YOUR ASSIGNMENT | Please report each line in the material below that includes "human".

EXERCISE MATERIAL |
****

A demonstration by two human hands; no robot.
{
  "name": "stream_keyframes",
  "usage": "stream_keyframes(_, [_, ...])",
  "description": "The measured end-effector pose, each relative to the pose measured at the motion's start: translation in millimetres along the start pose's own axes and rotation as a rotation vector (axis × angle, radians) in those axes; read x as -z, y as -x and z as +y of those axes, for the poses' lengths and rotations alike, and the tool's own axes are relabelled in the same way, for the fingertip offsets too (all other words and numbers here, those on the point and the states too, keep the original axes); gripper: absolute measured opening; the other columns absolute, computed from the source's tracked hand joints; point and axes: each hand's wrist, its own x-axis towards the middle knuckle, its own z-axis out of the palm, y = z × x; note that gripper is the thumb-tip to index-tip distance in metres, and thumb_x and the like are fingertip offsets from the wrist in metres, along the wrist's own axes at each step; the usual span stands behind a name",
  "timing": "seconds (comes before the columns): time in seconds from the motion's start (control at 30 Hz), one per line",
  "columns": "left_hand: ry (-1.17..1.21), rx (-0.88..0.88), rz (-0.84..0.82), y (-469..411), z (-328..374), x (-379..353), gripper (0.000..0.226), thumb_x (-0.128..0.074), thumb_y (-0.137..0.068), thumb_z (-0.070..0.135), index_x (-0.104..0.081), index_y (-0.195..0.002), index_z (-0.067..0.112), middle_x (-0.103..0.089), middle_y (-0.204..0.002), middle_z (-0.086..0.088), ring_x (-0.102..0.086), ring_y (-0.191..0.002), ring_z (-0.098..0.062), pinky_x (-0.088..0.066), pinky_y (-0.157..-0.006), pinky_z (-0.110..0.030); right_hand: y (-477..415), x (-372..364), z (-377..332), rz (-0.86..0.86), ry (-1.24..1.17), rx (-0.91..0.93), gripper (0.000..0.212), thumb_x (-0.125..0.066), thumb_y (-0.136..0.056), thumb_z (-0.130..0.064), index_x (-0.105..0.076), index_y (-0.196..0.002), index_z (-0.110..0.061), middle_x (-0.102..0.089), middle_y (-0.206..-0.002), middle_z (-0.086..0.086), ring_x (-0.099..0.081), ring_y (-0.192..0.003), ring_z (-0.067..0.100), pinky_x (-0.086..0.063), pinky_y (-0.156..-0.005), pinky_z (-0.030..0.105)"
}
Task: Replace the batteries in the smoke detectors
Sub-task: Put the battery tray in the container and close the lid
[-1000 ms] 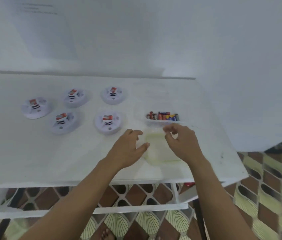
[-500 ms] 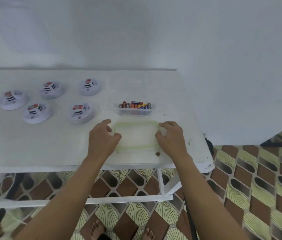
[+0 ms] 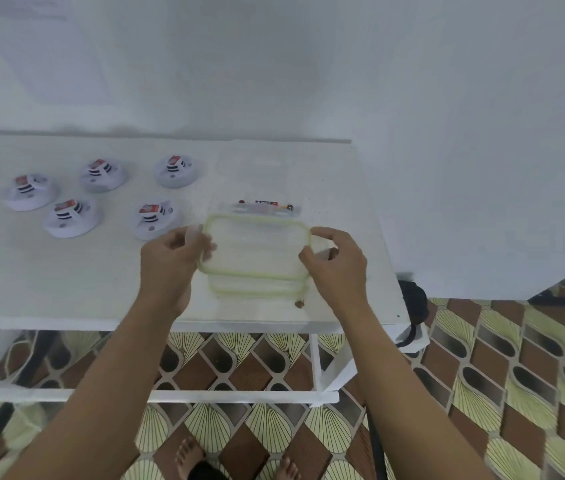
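Lid [image 3: 256,252], clear with a green rim, gripped at its ends by left hand [image 3: 170,259] and right hand [image 3: 338,266]. Behind lid, box [image 3: 239,208] holds batteries [image 3: 266,203]. Left of lid, five detectors [image 3: 154,220] on table [image 3: 66,289]. Under lid, second green rim [image 3: 256,292]

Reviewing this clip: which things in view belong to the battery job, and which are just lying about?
Job: five smoke detectors; tub of batteries; green-rimmed lid, gripped by left hand and right hand.
Lying about: second green-rimmed lid beneath it on the table; brown speck; black cable.
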Motion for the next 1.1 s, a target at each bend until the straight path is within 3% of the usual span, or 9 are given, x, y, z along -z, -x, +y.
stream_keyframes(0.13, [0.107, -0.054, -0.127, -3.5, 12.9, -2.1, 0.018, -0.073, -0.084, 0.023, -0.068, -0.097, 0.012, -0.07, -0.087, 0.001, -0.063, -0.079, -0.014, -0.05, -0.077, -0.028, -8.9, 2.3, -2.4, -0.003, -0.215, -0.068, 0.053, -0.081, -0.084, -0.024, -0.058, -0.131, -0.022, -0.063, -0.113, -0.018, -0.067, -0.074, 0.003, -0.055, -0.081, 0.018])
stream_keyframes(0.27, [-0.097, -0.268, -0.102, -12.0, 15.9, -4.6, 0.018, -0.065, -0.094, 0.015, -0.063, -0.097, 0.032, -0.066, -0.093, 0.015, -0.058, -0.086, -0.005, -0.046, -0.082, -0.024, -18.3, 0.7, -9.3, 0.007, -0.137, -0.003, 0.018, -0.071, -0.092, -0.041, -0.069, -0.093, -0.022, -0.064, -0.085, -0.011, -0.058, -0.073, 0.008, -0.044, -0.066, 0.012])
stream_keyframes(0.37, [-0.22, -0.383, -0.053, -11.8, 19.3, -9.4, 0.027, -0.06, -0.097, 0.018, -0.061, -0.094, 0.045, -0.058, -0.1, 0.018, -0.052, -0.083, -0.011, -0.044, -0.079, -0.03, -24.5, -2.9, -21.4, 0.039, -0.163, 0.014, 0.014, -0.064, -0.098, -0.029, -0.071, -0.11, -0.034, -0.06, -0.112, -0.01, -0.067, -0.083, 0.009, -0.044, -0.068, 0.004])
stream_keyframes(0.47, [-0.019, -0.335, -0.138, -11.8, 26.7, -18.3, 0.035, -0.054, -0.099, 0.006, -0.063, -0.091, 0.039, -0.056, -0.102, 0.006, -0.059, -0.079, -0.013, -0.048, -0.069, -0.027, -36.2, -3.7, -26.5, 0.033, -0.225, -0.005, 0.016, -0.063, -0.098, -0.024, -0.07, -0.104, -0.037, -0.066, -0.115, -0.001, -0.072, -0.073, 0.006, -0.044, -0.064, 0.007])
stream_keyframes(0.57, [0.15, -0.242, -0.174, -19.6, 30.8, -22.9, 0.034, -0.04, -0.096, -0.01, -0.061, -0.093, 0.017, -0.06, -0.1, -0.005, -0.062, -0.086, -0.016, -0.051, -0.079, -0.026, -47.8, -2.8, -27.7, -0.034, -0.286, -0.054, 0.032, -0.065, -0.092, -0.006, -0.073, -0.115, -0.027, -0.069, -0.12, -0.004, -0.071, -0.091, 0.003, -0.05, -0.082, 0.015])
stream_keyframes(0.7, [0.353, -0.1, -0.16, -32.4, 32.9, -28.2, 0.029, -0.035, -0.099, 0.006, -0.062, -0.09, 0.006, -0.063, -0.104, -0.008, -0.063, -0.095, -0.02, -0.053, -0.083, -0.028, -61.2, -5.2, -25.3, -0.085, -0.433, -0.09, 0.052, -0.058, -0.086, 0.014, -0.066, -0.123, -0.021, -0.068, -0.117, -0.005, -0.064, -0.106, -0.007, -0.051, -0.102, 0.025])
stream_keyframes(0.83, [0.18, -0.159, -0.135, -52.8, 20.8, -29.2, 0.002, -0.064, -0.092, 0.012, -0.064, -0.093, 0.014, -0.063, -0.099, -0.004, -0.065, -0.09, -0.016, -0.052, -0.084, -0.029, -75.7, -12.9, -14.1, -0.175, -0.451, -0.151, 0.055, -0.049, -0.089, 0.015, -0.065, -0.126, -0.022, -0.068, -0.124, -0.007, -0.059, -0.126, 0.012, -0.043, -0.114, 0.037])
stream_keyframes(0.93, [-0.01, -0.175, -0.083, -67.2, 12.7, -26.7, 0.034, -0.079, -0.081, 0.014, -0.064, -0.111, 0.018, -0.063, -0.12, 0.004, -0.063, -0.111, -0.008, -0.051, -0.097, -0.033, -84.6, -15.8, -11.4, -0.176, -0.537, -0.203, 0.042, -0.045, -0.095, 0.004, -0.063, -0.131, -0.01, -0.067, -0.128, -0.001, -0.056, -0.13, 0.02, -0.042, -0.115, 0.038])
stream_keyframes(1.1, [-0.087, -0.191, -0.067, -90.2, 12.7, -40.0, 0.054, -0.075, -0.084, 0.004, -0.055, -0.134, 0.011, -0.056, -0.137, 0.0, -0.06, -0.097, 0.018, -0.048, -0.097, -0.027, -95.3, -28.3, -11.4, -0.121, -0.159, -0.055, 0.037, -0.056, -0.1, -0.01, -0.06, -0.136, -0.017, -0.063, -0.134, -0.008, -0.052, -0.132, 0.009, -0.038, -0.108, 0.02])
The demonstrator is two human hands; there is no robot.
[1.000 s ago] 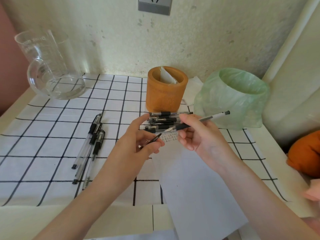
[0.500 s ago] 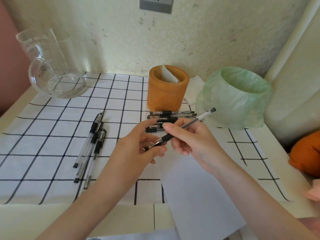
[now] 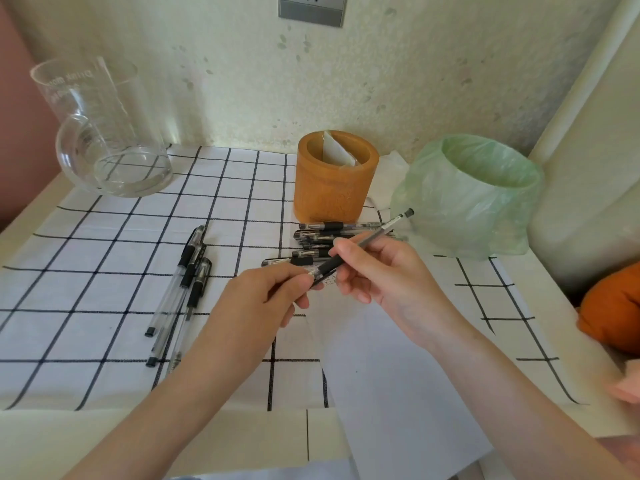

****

RESULT OF THE TASK |
A demonstration by two human hands; no robot.
The demonstrator is two human hands; there is no robot.

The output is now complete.